El volumen del gasto permite dimensionar la magnitud del aparato político construido alrededor de Espinoza. Solo en servicios no personales, la administración prevé destinar más de 135.656 millones de pesos. A ello se suman 115.089 millones para personal, 76.154 millones para bienes de uso y otros 71.134 millones en transferencias. La Secretaría General de Gobierno supera los 10.795 millones de pesos, mientras que el área de Cultura dispone de más de 21.153 millones. Incluso la Secretaría Privada del intendente cuenta con una partida superior a los 1.446 millones.
Sin embargo, detrás de esas cifras persiste una realidad que el paso del tiempo no logró modificar. En localidades como Gregorio de Laferrere, González Catán, Virrey del Pino y Rafael Castillo continúan los reclamos por falta de pavimento, problemas cloacales, desbordes, inundaciones e infraestructura deficiente. A pesar de décadas de gestión ininterrumpida, amplios sectores siguen enfrentando dificultades estructurales que contrastan con la magnitud de los recursos administrados.

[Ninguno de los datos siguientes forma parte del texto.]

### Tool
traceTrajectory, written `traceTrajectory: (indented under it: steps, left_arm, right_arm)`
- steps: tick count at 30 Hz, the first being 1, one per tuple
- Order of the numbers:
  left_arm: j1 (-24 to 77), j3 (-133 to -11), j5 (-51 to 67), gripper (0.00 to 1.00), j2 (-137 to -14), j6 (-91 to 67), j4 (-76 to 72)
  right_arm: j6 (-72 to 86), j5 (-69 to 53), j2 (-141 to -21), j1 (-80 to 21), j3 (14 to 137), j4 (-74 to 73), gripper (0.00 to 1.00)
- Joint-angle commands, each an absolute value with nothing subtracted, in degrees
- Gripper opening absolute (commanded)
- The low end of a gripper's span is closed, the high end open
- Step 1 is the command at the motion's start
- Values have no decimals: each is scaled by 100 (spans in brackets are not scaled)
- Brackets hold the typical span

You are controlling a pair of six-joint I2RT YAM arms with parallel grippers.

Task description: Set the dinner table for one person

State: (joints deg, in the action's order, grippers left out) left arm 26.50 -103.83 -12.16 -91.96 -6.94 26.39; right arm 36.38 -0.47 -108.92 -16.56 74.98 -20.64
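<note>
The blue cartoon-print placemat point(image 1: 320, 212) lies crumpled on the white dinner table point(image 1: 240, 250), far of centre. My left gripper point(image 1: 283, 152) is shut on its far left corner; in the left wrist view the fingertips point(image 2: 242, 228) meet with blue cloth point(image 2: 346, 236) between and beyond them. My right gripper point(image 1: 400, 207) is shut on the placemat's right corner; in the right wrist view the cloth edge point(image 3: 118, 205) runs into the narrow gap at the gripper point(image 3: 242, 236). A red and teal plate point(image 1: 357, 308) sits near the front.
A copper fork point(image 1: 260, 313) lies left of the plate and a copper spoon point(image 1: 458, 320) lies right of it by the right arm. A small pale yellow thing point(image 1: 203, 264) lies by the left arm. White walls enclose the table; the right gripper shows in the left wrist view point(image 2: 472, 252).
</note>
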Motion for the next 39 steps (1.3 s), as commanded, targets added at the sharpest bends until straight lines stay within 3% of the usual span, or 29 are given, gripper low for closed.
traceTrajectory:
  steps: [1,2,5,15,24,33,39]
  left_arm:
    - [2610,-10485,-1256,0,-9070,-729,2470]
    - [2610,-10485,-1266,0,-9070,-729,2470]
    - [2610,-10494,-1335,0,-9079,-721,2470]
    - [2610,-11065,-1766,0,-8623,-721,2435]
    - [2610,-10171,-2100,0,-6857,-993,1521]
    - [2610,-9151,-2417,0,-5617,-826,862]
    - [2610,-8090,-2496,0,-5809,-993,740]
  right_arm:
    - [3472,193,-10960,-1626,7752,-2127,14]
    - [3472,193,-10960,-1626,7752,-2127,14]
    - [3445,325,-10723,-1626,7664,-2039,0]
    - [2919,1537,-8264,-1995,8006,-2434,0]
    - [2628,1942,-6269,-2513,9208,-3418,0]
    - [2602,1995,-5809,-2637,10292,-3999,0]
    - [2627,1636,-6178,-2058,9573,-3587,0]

La inseguridad se transformó en otro de los símbolos del desgaste político. Comerciantes y vecinos denuncian desde hace años robos, entraderas y el avance del narcotráfico en distintas zonas del territorio bonaerense. Aunque el Ejecutivo municipal anunció sucesivas inversiones en cámaras, patrulleros y centros de monitoreo, estos brillan por su ausencia.
Las críticas tampoco se limitan a la gestión cotidiana. Desde hace años, dirigentes opositores y organizaciones civiles cuestionan los recurrentes negociados, la opacidad en las contrataciones y la dificultad para acceder a expedientes administrativos. La falta de transparencia en el manejo de los millonarios fondos públicos y la ausencia de mecanismos de control efectivos han sido el sello oscuro de un esquema de poder diseñado para garantizar la impunidad y el enriquecimiento de la corporación política.
Porque el tiempo terminó destruyendo la última coartada del poder. Cuando un dirigente gobierna por tanto tiempo, deja de ser el heredero de los problemas para convertirse en parte de ellos. Y si algo revela hoy la realidad del oeste bonaerense es que el verdadero legado de Fernando Espinoza es el de un saqueador serial que, amparado en estructuras feudales, desvalijó las esperanzas de La Matanza, transformando un municipio rico en una cueva de negociados oscuros, impunidad judicial y miseria crónica para millones de vecinos abandonados a su suerte.